Kurz gesagt: Das Miteinander lief bestens. Ich bildete mir ein, dass es für unsere ungewöhnliche Dreierkonstellation keine brillantere Lösung gab.
*
An einem dieser besagten Freitagabende lag ich entspannt in der Wellness-Wanne und telefonierte mit meiner Schwester. Das tat ich zu selten und obwohl sie in der Nähe wohnte, trafen wir uns meist nur an Feiertagen. Sie war also nicht auf dem neusten Stand und ich berichtete ihr von den aktuellen Ereignissen.
„Wir haben den Dachboden für mich ausgebaut“, schilderte ich. „Robert hat keine Kosten gescheut. Es ist brillant geworden. Momentan genieße ich den Whirlpool.“
„Wow“, erwiderte sie. „Das klingt gut, aber wieso bist du schon wieder allein am Abend? Und wieso benötigst du Raum für dich? Habt ihr Probleme?“
Es war zu erwarten gewesen, dass sie nachfragte. Innerlich hatte ich mich auch darauf eingestellt. Sie wusste nicht, was sich in den letzten Wochen entwickelt hatte. Vielleicht hatte ich das Gespräch bewusst auf das Thema gelenkt, damit ich mir endlich von der Seele reden konnte, was mir auf dem Herzen lag.
„Robert hat viel zu tun“, sagte ich und das war nicht einmal gelogen. „Aber wir haben jetzt eine Abmachung, die vorsieht, dass er sich zumindest in der Woche nicht die Nächte im Club um die Ohren schlägt.“
„Und am Wochenende?“, hakte sie nach.
Ich nahm einen Schluck aus dem Champagnerglas. „Sonntags sieht er mal nach dem Rechten, aber ansonsten ist er zu Hause.“
„Aber heute wohl nicht …“ Sie hatte es richtig erkannt. Da ich zuerst schwieg, fragte sie weiter. „Hat er denn noch immer dieses Faible für den jungen Tänzer. Wie hieß er noch?“
„François.“ Ich half ihr auf die Sprünge, dabei widerstrebte es mir, diesen Namen auch nur auszusprechen. „Ja, er schwärmt noch für ihn.
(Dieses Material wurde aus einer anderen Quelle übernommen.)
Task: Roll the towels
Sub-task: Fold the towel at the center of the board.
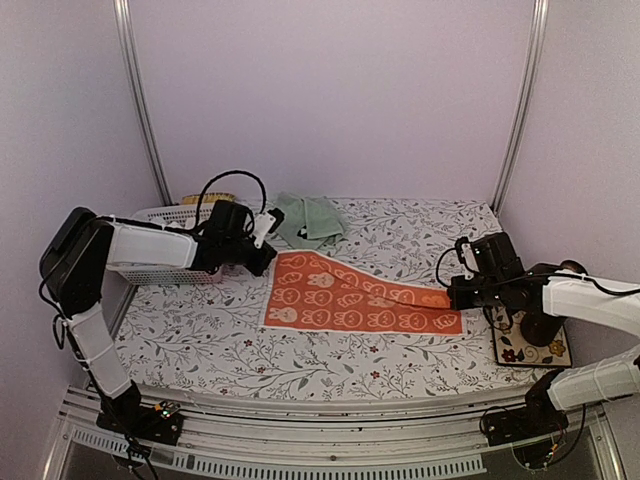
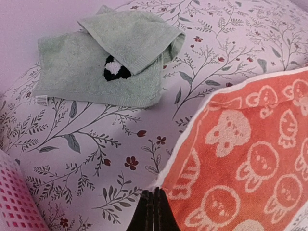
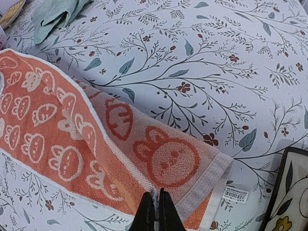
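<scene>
2 towels on the table (image 1: 200, 340): 1 orange towel (image 1: 350, 295), 1 green towel (image 1: 308, 218). The orange towel lies mid-table, long axis L–R. Its near edge runs approx. parallel w/ the table's near edge, and its far edge slants down toward the R end, where a paler flap is folded over. The left tool (image 2: 153, 209) is clenched on its far-L corner. The right tool (image 3: 156, 207) is clenched on the R end, by the label. The green towel is a loose heap near the far edge, L of centre, apart from the orange one. 1 white basket (image 1: 170, 215) sits at the L edge and 1 floral tile (image 1: 530, 350) at the R edge. There's bare table along the near edge & in the far-R corner.
</scene>
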Robot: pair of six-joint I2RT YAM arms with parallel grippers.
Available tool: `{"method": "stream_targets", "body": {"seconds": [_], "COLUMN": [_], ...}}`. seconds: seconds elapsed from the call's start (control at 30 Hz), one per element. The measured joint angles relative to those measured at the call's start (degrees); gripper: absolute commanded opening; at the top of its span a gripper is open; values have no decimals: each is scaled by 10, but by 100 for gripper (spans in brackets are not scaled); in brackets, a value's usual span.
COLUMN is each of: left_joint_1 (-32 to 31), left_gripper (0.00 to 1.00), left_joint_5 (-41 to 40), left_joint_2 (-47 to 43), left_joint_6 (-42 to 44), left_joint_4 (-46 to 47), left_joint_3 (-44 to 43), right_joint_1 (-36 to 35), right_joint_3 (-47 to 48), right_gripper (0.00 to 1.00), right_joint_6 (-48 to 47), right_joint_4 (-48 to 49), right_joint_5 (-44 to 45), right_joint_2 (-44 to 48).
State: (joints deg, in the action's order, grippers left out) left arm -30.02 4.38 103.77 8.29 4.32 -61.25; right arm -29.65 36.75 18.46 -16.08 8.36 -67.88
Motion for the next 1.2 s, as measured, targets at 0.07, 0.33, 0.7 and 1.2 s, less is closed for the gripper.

Das wird er wohl nicht ablegen.“
Sie seufzte. „Ach, Nielo, ich habe es immer gesagt: Typen, die im Rotlichtmilieu arbeiten, sind schwierig.“
Ich gab ihr kein Kontra, denn es stimmte. Ob sie sich nun auf Robert bezog oder François, es war egal. Es würde wohl auch in Zukunft stets etwas außergewöhnlich laufen …
Später lag ich im Bett und betrachtete den Sternenhimmel genau so, wie ich es mir gewünscht hatte. Bad und Schampus hatten mich zufriedengestellt, aber mein Körper geriet augenblicklich unter Spannung, kaum hörte ich den lauten BMW-Sportwagen in die Einfahrt und die Garage fahren.
Roberts Auto verriet mir immer, wenn er nach Hause kam – auch an diesem Abend.
Erneut haderte ich mit mir und wurde nicht zum ersten Mal schwach. Ich kroch aus dem Bett, öffnete die Tür und horchte in den Flur. Die Wohnungstür wurde aufgeschlossen, das hörte ich sogar im Dachgeschoss. Und da war er wieder, der winzig kleine Moment, in dem ich hoffte, dass Robert die Treppe nach oben nehmen würde – zu mir, seinem Ehemann, der sich unter dem Dach verschanzt hatte wie ein Igel im Winterschlaf.